Task brief
Every line containing "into" should be copied out. Go through the entries and find them.

The data

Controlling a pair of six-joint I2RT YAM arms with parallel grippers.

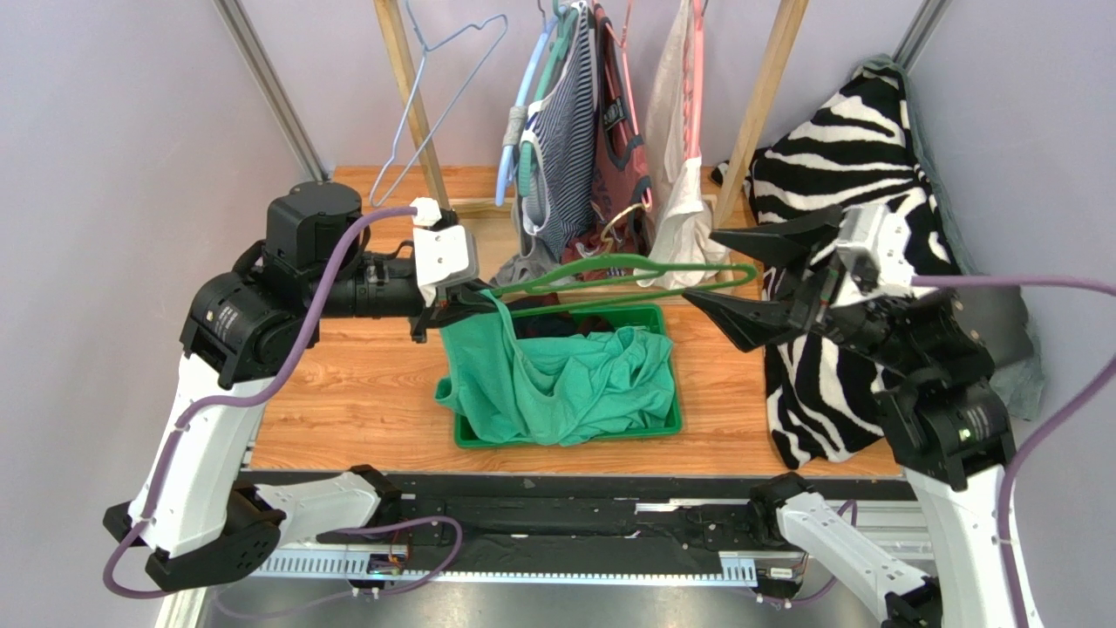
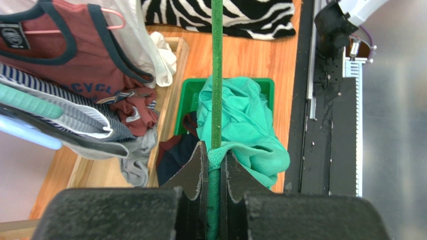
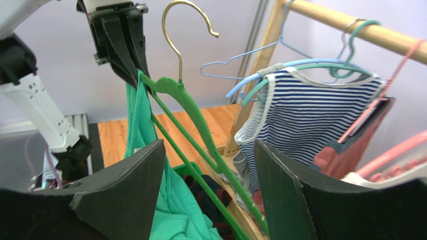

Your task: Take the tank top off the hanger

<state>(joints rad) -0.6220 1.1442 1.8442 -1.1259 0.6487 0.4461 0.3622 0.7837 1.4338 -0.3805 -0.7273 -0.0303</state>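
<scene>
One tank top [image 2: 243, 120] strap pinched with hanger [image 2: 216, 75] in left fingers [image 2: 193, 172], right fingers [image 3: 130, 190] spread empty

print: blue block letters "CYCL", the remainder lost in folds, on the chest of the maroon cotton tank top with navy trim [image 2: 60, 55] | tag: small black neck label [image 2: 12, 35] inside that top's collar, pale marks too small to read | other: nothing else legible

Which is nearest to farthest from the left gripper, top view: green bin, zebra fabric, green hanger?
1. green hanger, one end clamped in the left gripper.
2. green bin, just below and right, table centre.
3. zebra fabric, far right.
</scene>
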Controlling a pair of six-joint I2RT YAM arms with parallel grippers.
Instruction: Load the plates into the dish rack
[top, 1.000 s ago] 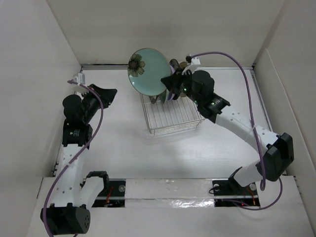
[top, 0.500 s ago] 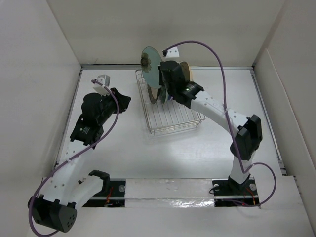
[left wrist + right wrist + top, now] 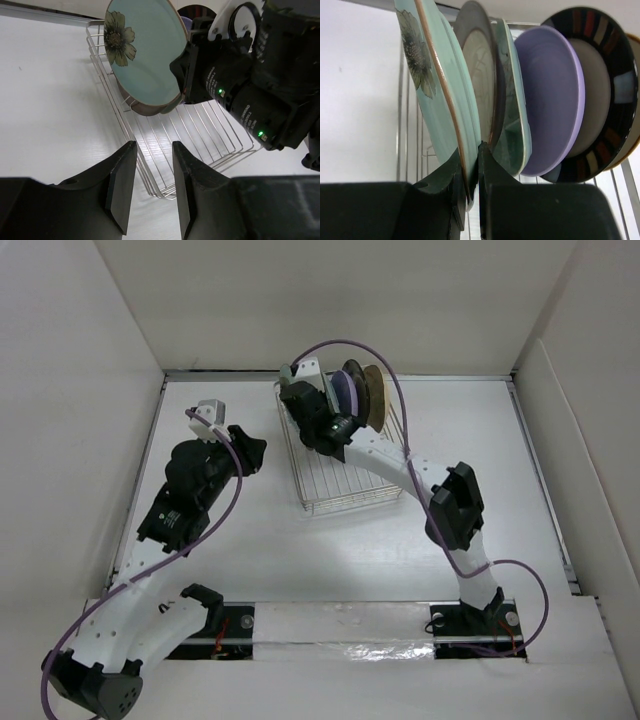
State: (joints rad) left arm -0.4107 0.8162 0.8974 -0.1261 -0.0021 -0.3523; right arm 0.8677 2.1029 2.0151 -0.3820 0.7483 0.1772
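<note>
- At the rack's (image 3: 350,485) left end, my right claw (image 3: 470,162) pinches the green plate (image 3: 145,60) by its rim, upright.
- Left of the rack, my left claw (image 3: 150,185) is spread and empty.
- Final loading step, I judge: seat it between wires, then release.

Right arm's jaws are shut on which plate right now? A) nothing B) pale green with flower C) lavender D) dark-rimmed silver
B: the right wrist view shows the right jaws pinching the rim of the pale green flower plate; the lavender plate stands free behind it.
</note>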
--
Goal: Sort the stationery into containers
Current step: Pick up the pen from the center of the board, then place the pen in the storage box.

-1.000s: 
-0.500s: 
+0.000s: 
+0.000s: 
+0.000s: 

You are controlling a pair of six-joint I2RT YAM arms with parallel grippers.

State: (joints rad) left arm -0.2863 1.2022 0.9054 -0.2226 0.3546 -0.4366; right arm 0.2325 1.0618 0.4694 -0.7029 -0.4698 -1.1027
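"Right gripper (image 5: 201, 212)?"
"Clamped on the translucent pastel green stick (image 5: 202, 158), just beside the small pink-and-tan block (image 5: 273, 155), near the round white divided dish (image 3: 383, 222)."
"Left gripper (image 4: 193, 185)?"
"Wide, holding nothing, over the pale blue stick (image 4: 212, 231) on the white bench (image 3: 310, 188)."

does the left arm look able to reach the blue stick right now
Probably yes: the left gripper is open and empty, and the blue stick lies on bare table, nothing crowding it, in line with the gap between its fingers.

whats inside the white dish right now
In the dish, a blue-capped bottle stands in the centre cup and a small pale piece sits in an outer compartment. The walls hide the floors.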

Exercise result
Instruction: Load the plates into the dish rack
Goal: Sort the stationery into containers

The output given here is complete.